← All projects
Active

Homelab

Host-level infrastructure and model lifecycle contract

Status
Active
Primary Stack
Python · Bash · systemd
Depends On
Forge

Every project I ship has to run on hardware I own. Homelab is the contract that makes the manifest, the ports, and the on-disk files agree with each other before any commit lands.

Homelab schematic — three rack chassis stacked and linked by a single amber Thunderbolt bus

Every project I ship has to run on hardware I own. After a year of bolting machines together and installing models by hand, the failure mode became clear: two Linux boxes, dozens of GGUF files per box, systemd units that outlived their models, ports that got reused across different roles in different weeks. I’d pull up /v1/models on Forge and find entries pointing at files that weren’t there anymore.
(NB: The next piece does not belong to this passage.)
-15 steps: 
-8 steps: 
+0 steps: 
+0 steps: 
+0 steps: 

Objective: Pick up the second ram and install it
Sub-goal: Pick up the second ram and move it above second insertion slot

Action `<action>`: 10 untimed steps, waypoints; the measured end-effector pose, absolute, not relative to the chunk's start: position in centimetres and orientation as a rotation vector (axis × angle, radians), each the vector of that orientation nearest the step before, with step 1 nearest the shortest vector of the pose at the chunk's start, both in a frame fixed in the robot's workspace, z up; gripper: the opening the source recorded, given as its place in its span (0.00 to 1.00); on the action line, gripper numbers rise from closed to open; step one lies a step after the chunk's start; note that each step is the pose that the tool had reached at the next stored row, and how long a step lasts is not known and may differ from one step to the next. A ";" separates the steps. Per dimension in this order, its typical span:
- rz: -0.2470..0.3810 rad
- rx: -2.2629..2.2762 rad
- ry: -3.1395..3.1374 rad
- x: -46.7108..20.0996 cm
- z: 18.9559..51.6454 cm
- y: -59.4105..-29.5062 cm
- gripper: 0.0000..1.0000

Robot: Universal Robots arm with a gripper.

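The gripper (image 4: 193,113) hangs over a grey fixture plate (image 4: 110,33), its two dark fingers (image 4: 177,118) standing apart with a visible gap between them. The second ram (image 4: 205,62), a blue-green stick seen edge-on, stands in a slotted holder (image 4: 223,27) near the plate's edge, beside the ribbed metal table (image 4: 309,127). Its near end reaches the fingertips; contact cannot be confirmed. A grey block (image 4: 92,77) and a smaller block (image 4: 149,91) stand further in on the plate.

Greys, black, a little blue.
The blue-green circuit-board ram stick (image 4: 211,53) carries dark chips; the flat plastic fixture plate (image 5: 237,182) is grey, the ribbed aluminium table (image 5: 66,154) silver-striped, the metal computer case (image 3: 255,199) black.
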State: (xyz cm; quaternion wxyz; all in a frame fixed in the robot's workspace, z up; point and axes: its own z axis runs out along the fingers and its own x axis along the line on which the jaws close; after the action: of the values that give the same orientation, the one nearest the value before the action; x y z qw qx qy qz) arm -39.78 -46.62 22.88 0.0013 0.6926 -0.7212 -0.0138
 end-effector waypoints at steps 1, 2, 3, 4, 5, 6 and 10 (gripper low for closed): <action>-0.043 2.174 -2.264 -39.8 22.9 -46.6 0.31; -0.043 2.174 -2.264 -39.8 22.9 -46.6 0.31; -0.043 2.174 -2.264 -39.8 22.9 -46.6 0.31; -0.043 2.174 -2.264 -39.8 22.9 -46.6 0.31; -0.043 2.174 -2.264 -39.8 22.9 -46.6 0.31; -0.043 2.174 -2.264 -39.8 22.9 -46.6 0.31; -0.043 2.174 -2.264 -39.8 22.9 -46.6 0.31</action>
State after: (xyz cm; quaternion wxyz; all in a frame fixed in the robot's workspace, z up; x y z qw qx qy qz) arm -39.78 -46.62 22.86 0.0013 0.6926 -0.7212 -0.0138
Homelab is the ruleset that makes that impossible now — a manifest that names every model on every host, a port registry that enforces one-service-per-port-per-host, and a lint that fails a commit when the rules aren’t kept.
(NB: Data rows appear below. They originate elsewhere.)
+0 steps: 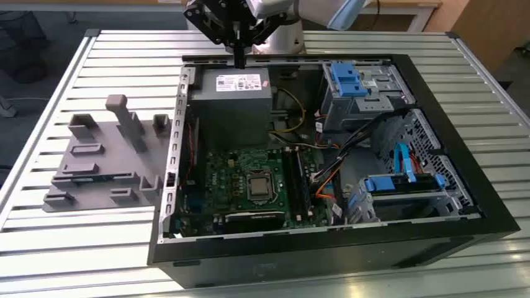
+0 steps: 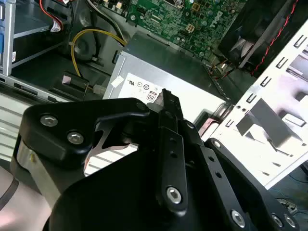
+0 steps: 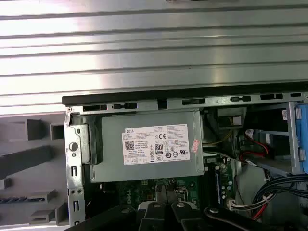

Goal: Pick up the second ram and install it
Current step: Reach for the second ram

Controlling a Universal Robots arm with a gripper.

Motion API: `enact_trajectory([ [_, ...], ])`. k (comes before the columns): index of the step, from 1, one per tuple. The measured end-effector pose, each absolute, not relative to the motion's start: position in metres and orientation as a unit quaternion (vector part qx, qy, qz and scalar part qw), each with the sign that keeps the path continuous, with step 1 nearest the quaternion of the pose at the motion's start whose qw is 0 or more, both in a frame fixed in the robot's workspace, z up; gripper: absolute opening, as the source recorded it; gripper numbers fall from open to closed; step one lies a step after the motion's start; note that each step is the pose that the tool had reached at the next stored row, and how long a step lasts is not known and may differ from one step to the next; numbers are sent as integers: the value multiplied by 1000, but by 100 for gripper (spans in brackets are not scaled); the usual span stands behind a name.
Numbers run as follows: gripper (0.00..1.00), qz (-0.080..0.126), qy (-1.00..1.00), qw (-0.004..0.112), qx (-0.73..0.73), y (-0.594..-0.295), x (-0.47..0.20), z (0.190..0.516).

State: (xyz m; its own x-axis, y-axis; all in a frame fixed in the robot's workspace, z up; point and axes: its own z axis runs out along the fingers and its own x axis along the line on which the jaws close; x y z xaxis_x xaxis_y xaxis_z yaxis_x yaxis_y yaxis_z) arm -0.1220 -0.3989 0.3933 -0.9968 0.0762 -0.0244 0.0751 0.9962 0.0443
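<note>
First wrist view, at the grey holder tray: a thin blue-green strip stands edge-on in one of the tray's slots. We take it for the second ram, though so little of it shows that we cannot be sure. It lies well apart from the gripper, off to its side and beyond the metal wall of the computer case.

We judge the ram light, stiff and thin, with fragile chips on its flat faces and contacts along one long edge. It is best taken by its bare upper edge, near the middle so that it hangs level, and squeezed only gently.

The gripper hangs over the power supply near the case's rim, above it and not touching. In the second wrist view its fingers are pressed together, and we see nothing between them.

The green circuit board with its long black slot rails lies past the power supply, farther from the gripper. Case and tray both rest on a ribbed metal table.
</note>
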Motion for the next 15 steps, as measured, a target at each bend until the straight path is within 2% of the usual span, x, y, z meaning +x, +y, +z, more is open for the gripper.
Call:
enact_trajectory([
  [15, 11, 22, 999, 13, 38, -399, -125, 393],
])
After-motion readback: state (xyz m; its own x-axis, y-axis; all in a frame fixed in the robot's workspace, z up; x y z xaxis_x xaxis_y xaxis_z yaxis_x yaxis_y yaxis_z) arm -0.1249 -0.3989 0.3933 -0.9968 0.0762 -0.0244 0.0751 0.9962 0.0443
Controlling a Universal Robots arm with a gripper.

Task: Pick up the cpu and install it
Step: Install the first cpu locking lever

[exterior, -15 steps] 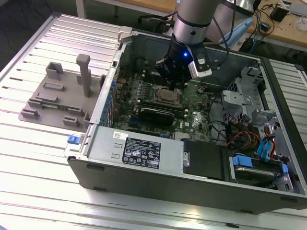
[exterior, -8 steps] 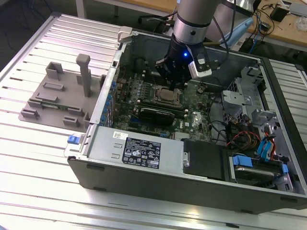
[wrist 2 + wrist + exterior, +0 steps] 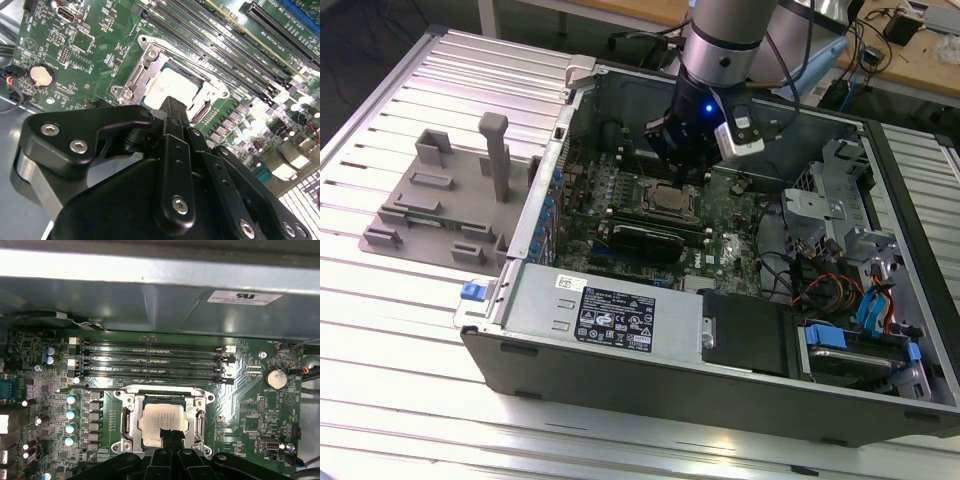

Five hosts, each named after blacksmithing gear. Furnace and Crucible are GMKTec EVO-X2 boxes (AMD Ryzen AI Max+ 395, Strix Halo — 128 GB RAM / 96 GB VRAM on Furnace, 64 / 32 on Crucible) doing the actual inference. Anvil is an M4 Mac Mini for remote dev and ARIA’s Relay app. Ember is an iDowell UPS monitored over NUT that auto-shuts the rack on low battery. Bellows is a PiKVM for out-of-band console access when one of the Linux boxes wedges. Everything connects over Tailscale. The source of truth is models-manifest.yaml (schema v4) — every model on any host with its lifecycle state (active, on_demand, deprecated, retired, removed), role, port, and file paths. scripts/models-lint.py enforces eighteen contract rules across the manifest, the port registry, Forge’s config, the on-disk files, the running systemd units, and the llama-swap roundtrip. Zero errors before any commit.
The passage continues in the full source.